Anyway. That’s my story, thanks for reading, hope I didn’t bore you to the brink of insanity. Whatever you do don’t get yourself in this situation. The moral of this story…If you like a guy, and he’s taken, wait until you are ABSOLUTELY 100% sure that he isn’t before you try anything…guys tend to think with their head, and not the one that’s on their shoulders…it’s just one of those little annoying quirks that we have to deal with all the time with men. But what can I do…when you’re in love…you’re in love…

And I AM in love.


----------



## Mistique (Oct 5, 2009)

First of all. Hallo and welcome to the forum 

I found the story a bit anoying to read. I don't mean the contents of it, but the sentences were too long and at times too much was said in one sentence. It sounded to me like the way a teenager would talk rather than a proper story.

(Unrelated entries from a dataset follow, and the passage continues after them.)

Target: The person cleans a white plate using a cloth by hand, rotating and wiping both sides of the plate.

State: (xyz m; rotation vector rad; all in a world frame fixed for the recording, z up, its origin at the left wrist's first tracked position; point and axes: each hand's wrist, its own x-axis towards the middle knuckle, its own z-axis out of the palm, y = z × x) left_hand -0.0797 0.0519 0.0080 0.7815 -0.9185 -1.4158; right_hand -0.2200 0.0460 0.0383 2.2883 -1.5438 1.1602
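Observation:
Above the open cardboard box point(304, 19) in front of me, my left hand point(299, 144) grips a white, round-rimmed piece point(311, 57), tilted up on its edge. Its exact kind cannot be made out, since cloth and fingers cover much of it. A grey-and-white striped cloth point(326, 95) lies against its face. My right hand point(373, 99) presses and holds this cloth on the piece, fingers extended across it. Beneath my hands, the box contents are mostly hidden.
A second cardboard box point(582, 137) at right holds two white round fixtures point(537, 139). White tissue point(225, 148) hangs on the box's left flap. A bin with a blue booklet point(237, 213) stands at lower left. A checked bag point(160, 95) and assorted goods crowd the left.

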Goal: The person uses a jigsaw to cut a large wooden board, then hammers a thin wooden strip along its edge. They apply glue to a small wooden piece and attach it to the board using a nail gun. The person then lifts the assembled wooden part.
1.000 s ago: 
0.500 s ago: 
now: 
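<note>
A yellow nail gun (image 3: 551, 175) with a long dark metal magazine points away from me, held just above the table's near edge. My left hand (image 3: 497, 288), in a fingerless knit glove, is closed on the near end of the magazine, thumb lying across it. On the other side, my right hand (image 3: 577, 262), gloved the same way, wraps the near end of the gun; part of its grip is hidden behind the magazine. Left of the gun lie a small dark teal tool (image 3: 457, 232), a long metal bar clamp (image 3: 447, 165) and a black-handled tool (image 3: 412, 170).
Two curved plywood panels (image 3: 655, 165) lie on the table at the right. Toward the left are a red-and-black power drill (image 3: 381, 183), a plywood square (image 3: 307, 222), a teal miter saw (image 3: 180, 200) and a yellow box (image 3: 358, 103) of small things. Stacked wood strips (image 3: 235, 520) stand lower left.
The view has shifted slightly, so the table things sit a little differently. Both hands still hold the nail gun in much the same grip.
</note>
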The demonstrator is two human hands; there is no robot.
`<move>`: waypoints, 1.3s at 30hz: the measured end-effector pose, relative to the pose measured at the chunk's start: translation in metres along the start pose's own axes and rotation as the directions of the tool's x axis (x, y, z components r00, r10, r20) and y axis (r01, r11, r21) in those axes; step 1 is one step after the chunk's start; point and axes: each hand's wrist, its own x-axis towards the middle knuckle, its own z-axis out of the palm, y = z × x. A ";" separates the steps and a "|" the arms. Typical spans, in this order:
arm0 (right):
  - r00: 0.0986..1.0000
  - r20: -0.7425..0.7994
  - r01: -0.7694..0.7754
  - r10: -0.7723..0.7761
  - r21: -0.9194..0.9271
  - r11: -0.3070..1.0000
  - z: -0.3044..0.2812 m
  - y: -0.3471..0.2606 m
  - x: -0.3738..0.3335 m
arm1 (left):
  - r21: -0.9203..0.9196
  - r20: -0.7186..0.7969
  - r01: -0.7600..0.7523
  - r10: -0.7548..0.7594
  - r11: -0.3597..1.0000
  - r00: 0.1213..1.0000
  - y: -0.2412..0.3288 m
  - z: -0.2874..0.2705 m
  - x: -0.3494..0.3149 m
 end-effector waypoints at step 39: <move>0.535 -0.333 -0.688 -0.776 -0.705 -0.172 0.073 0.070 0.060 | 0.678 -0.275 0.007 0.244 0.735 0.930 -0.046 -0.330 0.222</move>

The story sounds complicated and upsetting to go through. Sorry for that. I hope it works out for you  Just my curiosity but how old are you? and how old is he?


----------



## Nickie (Oct 5, 2009)

Welcome to the Cooler!


Nickie


----------



## Gumby (Oct 5, 2009)

Hi there, and welcome! Hope you stick around, there is a lot to be learned here. Very good advice given here too, just remember that it's not personal, it's only to help you improve your writing. Mistique already offered good advice on your sentence length. Read all the forums take all the tips offered, and then keep improving your skills.


----------



## Mark G (Oct 5, 2009)

That was a fun read, filled with the type of drama that makes for a great teen novel. This site can probably help with tips on polishing it up to be a professional-looking short story.  Judging by how much you wrote, you're very passionate about the subject, which really helps remove roadblocks to expressing your ideas.  Other than run-on sentences, I saw 2 grammar errors, which is definitely not bad for shooting from the hip for a whole page.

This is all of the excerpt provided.